The serene beauty of Teresa’s theme is defined through the piano, showing her sensitivity and fragility of the girl with subtle brushstrokes of saxophone, clarinet and harp in a circular melody that permeates each and every one of the key scenes she is in, in a very beautiful crescendo full of passion and vitality.
Likewise, we also find a theme devoted to Candy’s sense of guilt, as this is how he feels every time he leaves her mother at home to go out with his friends (who are always striving to find a girl who can make him happy and encourage him not to live any more with his possessive mother) while visions of possible dangers stalking his mother every time he is not with her keep appearing to him. Musically Jarre defines initially his clumsiness through music, in the early notes of the motif (“Guilt“), and then goes dark and terrifying resorting to the use of the synthesizer in order to reflect these visions, ending with the reunion at home and the mother’s notes without any of the concerns of the son having come true.
The touches of comedy, always respecting the protagonist’s sensitivity, and defining his character and good nature through music, bring us to the romantic apotheosis found in “Ladder Proposal” and “It Could Be Better“, where during more than fifteen minutes, the composer gives us a tour of all the feelings that grip and then seize the characters: hopelessness, loss, pain, joy, hope, happiness, romance in its most pure manifestation, using the leit-motifs devoted to Teresa, the mother and the guilt, thus reaching a tremendous summit of romanticism in a splendid embodiment, on the part of Jarre, of that idea according to which all that ends well, in film it just ends even better.
And that’s the moment when Maureen O’Hara‘s toughness and attachment to his offspring becomes understanding and self-awareness, thus closing the circle, and the character of the redhead actress, treasuring her strength of character, indomitable passion and love for her family, in this case for her kindly son, whom she loves above everything and everyone else, and only when she realizes, not without great sorrow in her heart, that the best thing for him is to leave the maternal “nest” and start a new life with the woman he is deeply in love with, will she, in her particular way, let that love back into her life.
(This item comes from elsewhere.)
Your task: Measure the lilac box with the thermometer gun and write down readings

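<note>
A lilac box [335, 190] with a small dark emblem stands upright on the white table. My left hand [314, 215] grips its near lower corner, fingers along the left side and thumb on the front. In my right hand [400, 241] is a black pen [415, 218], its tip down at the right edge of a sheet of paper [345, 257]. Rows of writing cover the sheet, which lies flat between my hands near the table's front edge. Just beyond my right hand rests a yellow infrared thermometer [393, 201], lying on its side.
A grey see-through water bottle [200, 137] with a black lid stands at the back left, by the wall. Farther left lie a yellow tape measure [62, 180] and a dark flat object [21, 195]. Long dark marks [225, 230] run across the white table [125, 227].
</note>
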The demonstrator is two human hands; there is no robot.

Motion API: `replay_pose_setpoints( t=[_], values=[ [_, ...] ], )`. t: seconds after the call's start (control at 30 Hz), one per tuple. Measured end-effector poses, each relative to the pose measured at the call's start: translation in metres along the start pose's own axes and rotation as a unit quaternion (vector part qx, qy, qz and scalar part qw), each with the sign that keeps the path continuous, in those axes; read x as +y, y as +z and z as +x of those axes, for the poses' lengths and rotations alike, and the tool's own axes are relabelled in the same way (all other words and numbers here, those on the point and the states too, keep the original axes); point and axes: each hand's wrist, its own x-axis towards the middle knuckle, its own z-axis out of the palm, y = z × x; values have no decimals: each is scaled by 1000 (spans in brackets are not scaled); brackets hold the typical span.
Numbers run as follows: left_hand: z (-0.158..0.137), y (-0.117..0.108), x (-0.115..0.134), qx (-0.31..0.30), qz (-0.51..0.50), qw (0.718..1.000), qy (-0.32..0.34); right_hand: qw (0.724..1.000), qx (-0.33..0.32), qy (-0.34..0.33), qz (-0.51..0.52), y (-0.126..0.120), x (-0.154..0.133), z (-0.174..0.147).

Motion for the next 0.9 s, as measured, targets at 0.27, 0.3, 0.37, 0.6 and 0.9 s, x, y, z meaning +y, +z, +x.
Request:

Although always under her strict conditions and comprehensive and happy look of her patient suitor, an Anthony Quinn who is almost saying goodbye to acting, in a role beautifully outlined with mythical features from past characters, and characterized by a great understanding of life, as that has already shown him everything there is to learn.
And the score concludes with the voice of Van Morrison and the serene beauty of a song as legendary as “Someone Like You“, leaving us in a state of melancholy and full of Good Feelings at the end of the projection, which leads us again to the classic by Roy Orbison that inspired the film’s title and the score, and which we already had the opportunity to enjoy during the opening credits, while a camera movement of unmatched elegance displayed to us a story in which each one of us is already, Only the Lonely.